Acordou, vestiu-se e saiu de casa. Assim. Na rua não percebia porque o olhavam de forma tão estranha. Só porque usava um escafandro!

Este serve para nos permitir observar o todo que preenche o fundo dos nossos mares e sobreviver. Porque não servir para observar o mundo à tona e nos proteger? Era assim que se sentia agora, graças à desadequada vestimenta: à tona, finalmente.
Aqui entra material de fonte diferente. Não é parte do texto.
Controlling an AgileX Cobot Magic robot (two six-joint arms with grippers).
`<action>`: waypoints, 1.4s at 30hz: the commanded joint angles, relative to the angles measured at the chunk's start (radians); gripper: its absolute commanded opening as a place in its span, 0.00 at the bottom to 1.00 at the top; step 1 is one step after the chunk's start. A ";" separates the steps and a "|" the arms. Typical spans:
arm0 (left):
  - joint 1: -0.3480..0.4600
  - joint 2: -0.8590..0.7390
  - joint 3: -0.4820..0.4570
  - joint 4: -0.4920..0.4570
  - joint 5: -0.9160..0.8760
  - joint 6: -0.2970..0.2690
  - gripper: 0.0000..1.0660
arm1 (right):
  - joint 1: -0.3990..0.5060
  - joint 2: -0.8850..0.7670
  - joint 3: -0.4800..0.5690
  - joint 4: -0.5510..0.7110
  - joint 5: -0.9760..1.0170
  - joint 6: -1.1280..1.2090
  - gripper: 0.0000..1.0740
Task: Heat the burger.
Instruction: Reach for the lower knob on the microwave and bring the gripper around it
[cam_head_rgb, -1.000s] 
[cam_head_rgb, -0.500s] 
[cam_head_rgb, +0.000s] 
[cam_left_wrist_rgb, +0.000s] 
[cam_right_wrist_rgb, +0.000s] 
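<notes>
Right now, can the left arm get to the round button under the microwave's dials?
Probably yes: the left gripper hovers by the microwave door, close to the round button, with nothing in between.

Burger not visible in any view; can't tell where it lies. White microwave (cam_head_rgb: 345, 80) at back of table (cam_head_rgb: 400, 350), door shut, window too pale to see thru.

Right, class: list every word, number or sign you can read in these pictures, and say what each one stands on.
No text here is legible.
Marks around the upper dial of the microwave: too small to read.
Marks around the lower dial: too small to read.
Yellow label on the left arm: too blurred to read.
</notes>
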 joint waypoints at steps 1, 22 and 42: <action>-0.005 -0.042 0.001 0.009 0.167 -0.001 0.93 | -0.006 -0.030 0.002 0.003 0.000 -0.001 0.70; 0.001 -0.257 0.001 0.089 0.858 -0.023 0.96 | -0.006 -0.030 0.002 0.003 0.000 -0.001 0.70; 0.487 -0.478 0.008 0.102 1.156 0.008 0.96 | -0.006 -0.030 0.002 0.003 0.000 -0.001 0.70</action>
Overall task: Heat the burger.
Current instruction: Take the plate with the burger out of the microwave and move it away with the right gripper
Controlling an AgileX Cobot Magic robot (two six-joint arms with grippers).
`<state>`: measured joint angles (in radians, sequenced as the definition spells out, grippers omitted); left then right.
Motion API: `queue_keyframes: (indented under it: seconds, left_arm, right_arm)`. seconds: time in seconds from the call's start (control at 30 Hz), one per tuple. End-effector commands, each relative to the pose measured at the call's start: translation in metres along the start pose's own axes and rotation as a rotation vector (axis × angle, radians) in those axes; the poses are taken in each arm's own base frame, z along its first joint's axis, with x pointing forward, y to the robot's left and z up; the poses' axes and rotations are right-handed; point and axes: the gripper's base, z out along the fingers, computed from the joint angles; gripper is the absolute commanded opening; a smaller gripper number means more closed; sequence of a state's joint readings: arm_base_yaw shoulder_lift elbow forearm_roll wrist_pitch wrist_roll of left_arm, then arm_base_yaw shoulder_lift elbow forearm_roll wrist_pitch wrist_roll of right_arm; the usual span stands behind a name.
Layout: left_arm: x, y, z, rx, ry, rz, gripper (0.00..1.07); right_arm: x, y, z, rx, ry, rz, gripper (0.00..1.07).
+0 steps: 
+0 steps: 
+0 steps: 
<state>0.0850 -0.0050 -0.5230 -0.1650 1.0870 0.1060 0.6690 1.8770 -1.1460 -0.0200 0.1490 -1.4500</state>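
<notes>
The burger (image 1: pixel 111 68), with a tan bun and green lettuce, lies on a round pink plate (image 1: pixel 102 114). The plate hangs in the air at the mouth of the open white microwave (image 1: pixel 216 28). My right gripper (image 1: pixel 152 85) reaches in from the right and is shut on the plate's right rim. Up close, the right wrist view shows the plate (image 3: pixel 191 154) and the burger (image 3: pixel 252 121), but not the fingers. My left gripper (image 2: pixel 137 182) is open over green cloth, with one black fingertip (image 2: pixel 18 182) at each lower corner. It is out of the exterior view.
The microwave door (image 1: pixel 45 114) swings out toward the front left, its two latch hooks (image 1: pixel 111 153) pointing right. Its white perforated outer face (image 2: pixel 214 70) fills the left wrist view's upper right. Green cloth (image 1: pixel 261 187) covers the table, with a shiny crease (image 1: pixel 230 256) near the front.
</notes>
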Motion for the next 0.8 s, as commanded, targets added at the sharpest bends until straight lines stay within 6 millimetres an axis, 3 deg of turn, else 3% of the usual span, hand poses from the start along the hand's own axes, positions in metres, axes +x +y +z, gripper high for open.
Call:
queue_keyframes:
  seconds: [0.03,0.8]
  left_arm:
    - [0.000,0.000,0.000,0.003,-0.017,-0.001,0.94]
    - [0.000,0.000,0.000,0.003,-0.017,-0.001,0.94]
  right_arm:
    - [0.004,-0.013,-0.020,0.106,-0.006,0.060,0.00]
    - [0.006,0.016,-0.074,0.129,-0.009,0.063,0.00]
Podia Ver o mundo, de tal forma os sons eram abafados pelas camadas de metal. Via-o em segmentos, pedaço por pedaço (rectângulo por rectângulo), analisando minuciosamente cada detalhe. Observava o mundo como se através de uma janela, pequena abertura no tempo. Via o mundo como uma sucessão de fotografias, perfeitamente enquadradas pelo visor do seu fato.

Caminhava, segurando cuidadosamente o tubo que lhe permitia respirar. Quando passava perto de uma flor, árvores, uma mulher que o agradava, era nesse sentido que o apontava. De resto, caminhava com o pequeno orifício apontado para o céu.

Não lhe importavam as caras de espanto, as expressões de gozo ou de desprezo, as interpelações várias, os olhares confusos, as preocupadas questões de "está perdido?", as mil e uma reacções a algo que perturba o quotidiano...Sabia para onde ia.

Todo um novo mundo se abria à sua frente e ele tudo guardava dentro de si. Enchia-se de imagens. Enchia-se de gestos. Enchia-se de luz! Uma linha curva, surpreendida entre a recta arquitectura de um edifício de escritórios; um perfil (in)discreto numa janela entreaberta; um olhar sonhador por entre carros e carros, parados e zangados, num sinal de trânsito; um lençol que tapa, envergonhado, a lingerie que seca ao sol; aquela pomba que atravessa a rua por entre pés atarefados.

Subia agora as escadas de madeira de um edifício de esquina e com cada passo que dava, mais o seu coração se enchia. Chegado à porta dela, esperou que esta o ajudasse a despir o escafandro e chorou...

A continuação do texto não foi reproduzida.